Presiden Asosiasi Manajemen Data Indonesia, Alex Budiyanto mengatakan pemanfaatan AI sangat bergantung pada kualitas data yang digunakan. Data yang tidak lengkap, tidak konsisten, atau mengandung kesalahan dapat memengaruhi hasil analisis dan prediksi, sehingga pengelolaan data yang akurat dan konsisten menjadi bagian penting dalam pengembangan solusi berbasis AI.

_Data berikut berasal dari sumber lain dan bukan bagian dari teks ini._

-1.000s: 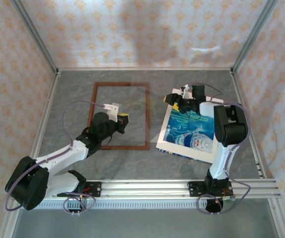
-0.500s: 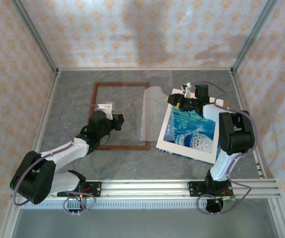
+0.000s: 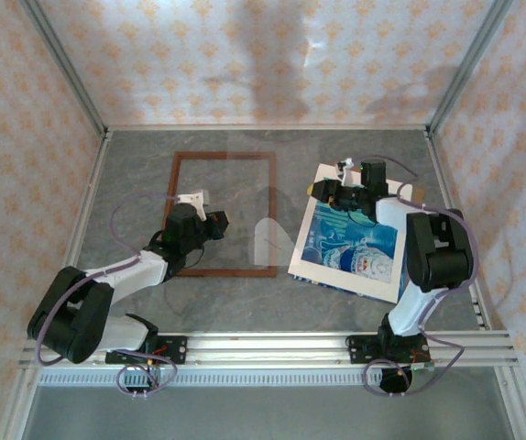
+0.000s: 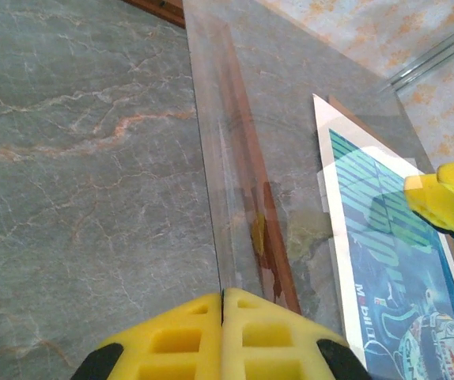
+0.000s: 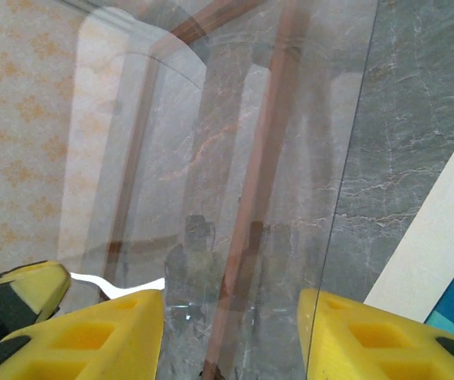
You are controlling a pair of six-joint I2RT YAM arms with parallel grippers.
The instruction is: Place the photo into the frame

“Kita ingin pemanfaatan AI tidak berhenti pada kemampuan memprediksi apa yang mungkin terjadi, tetapi juga membantu menentukan langkah yang paling tepat berdasarkan data dan berbagai kemungkinan skenario. Dengan begitu, teknologi dapat mendukung keputusan yang lebih terukur, baik dalam pelayanan medis, pengelolaan risiko, maupun perumusan kebijakan JKN,” tegas Alex.

Alex menyebut penerapan AI dalam ekosistem JKN perlu tetap menempatkan keputusan manusia sebagai bagian penting dalam prosesnya. AI dapat membantu menyaring data dan mengidentifikasi klaim atau pola berisiko secara lebih cepat, tetapi keputusan akhir, termasuk dalam proses pemeriksaan dan penindakan, tetap membutuhkan pertimbangan manusia untuk menjaga akurasi, mencegah kesalahan, serta melindungi data peserta.

"Karena itu, pengembangan inovasi melalui Healthkathon didorong menggunakan pendekatan problem-first, yaitu memahami persoalan sebelum menentukan teknologi yang digunakan. Peserta perlu melihat masalah yang ingin diselesaikan, kebutuhan pengguna, ketersediaan data, serta potensi dampak dan risiko agar solusi yang dikembangkan benar-benar relevan dengan kebutuhan penyelenggaraan JKN," tegas Alex.